For the first 5 days of my CNY break, I did some hiking and a bit of research about Taitung. The main issue was finding public transport information in English, and Diing Dong bus’ website was a Dreamweaver build so I couldn’t right click, Google Translate any of it. It was quite difficult and time-consuming work. And so to the trip…
DAY ONE – THURSDAY 7TH FEBRUARY
Cramming 3 days of clothes into a 20 litre backpack wasn’t easy but I managed it and left my house at 6:15. From Tainan I headed for Xinzuoying to catch my train to Taitung, I had managed to buy a ticket with a seat for Xinzuoying to Chaozhou, meaning I wouldn’t need to stand up or change trains, but simply change carriages.
It was a smooth journey and I arrived in Taitung around 11:10, my intention was to take the 8101A Taiwan Tourist Shuttle bus to Sanxiantai, then play it by ear. Well, that went well for about 10 minutes…
The bus hit traffic as it joined Highway 11 and the 1 hour 25 journey took double that. In a double whammy, the glorious sunshine turned to intense rain. By the time I reached Sanxiantai, I had no chance of making the 3:20 bus back and getting to my hostel would turn out to be tricky.
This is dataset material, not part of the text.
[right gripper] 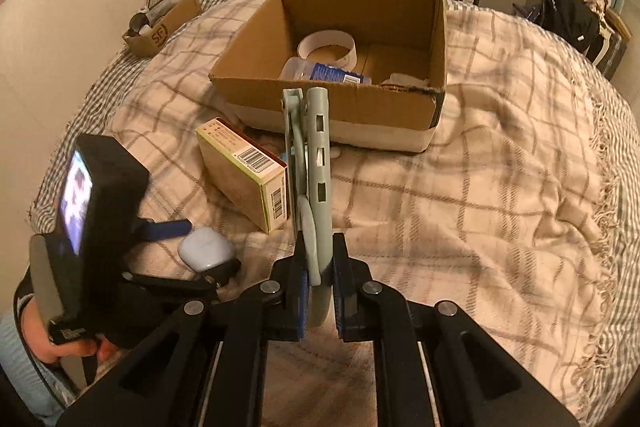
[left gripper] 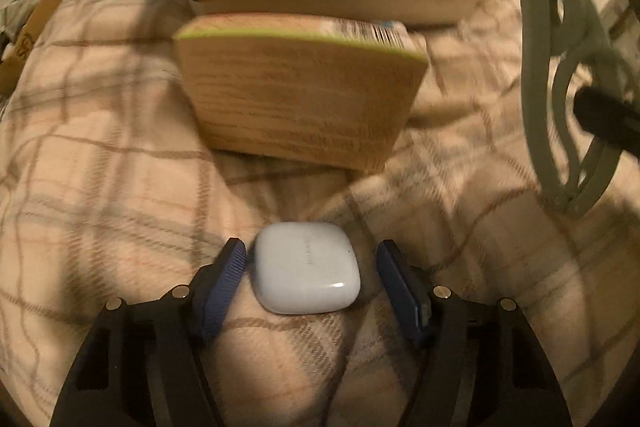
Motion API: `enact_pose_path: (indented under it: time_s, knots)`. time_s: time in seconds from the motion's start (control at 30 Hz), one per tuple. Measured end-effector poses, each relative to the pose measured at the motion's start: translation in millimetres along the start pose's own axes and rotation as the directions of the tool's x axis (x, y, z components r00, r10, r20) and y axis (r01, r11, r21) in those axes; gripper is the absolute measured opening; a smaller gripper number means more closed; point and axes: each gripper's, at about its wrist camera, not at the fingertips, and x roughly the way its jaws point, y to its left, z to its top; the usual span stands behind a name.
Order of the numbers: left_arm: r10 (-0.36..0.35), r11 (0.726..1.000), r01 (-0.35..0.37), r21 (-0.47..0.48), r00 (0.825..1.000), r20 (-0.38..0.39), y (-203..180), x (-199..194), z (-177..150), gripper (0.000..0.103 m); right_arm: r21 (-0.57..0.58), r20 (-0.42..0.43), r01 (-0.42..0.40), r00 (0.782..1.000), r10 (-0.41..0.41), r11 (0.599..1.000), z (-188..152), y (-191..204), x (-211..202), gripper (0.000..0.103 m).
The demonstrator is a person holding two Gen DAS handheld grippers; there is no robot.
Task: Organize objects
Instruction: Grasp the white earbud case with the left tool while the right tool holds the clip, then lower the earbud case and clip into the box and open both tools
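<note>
A white earbud case [left gripper: 307,266] lies on the plaid blanket between the open fingers of my left gripper [left gripper: 312,259]; the left pad is close to or touching it, the right pad stands apart. The case also shows in the right wrist view [right gripper: 206,248] beside the left gripper. My right gripper [right gripper: 318,269] is shut on a grey-green plastic hanger-like frame [right gripper: 314,163] and holds it upright above the bed. The frame also shows in the left wrist view [left gripper: 560,67]. A tan carton with a barcode [left gripper: 300,91] lies just beyond the case; it also shows in the right wrist view [right gripper: 244,171].
An open cardboard box [right gripper: 332,99] holding a tape roll [right gripper: 328,45] and a plastic bottle [right gripper: 324,71] stands past the carton. A smaller box of items [right gripper: 160,23] sits at the bed's far left. Furniture stands at the far right.
</note>
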Motion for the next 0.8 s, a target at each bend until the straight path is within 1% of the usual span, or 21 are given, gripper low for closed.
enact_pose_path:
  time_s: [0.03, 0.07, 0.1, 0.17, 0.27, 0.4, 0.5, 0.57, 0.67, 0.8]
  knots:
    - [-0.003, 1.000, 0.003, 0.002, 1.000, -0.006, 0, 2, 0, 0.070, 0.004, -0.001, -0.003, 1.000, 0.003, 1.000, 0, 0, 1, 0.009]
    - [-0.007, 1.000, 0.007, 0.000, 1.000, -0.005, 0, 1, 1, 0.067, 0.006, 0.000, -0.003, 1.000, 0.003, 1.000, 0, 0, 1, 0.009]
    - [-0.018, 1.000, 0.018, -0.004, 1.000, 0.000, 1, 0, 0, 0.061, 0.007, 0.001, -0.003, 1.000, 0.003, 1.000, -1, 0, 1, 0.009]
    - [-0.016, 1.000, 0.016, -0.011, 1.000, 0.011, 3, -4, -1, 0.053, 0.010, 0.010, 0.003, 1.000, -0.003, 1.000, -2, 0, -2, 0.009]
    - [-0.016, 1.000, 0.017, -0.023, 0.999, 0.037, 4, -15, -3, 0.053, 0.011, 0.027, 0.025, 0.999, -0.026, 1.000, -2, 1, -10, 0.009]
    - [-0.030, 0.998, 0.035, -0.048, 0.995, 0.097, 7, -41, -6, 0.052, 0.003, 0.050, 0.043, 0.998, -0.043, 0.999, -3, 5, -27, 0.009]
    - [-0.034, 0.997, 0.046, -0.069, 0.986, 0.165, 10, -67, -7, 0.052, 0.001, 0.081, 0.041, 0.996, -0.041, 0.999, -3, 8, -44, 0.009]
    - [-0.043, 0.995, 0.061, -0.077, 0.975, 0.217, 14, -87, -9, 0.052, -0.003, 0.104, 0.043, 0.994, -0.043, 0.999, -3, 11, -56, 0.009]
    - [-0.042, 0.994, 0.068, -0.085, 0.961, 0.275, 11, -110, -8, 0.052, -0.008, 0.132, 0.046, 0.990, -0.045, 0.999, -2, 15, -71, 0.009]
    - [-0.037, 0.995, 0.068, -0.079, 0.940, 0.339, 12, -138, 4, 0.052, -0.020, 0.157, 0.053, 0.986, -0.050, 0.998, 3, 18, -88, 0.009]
I had come for coastal scenery, and the rain put a dampener on that! I had to buy an umbrella to protect my backpack but was soon on my way down to the rocky beach. In spite of the rain, Sanxiantai’s most famed spot, the 8 arched bridge was still crowded. It was also waterlogged in places, but I was fortunate to be wearing my hiking boots as most other tourists struggled in flip flops and soft trainers.
The beach
The bridge
The views from the island were OK, and I followed the trail to its end. The boardwalk ended and it turned right on what only be described as a rocky wasteland before going up a steep set of stairs to a lighthouse, and that was it, a dead end. I made my way back to the car-park, looking forward to getting to my accommodation
The island ahead
Lighthouse
Getting out of Sanxiantai proved to be a difficult task. The buses were not going into the car-park, and there was a map showing where they left from, a gentleman said something about the number ‘2’. I followed the road out of the car-park to a T-Junction, and turned right where there was a ‘2’ Highway marker. I misheard/misunderstood, after an hour of waiting a bus finally showed and I was subjected to a torrent of angry abuse in Chinese.
He allowed me on anyway, and 50 metres up the road, there was an actual bus stop! A definite d’oh moment if there ever was one!
I was heading for Dulan, about 38km down the coast. The journey was going well, then the bus hit traffic a few km short of Dulan… I finally got off at 6:30 after 90 minutes on the bus. I checked into Travelbug hostel which is where I would be staying on trip. First impressions were good, and after a few sleepy beers, retired for the evening ahead of ‘day two’ on trip.
DAY TWO – FRIDAY 8TH FEBRUARY
Thursday’s traffic issues had been frustrating having spent about eight and a half hours on a bus or a train and do one tourist spot. Things didn’t get better.
I wanted to head to Baxianwong (Baxian Caves) and I go onto the 8:31 bus bound for Jingpu. The 70km journey was without traffic issues, and the coastal views were good. 1 hour 50 minutes after leaving Dulan, I’d arrived at the caves and couldn’t wait to see one of Taiwan’s pre-historic sites.
I got to the main trail and it was closed due to construction work. There was only one cave worth looking at and that was it. The handful of caves I saw were just opening in the rock face, and not caves as you usually expect. I spent 20 minutes walking around and it was time to get the bus back south down the coast again.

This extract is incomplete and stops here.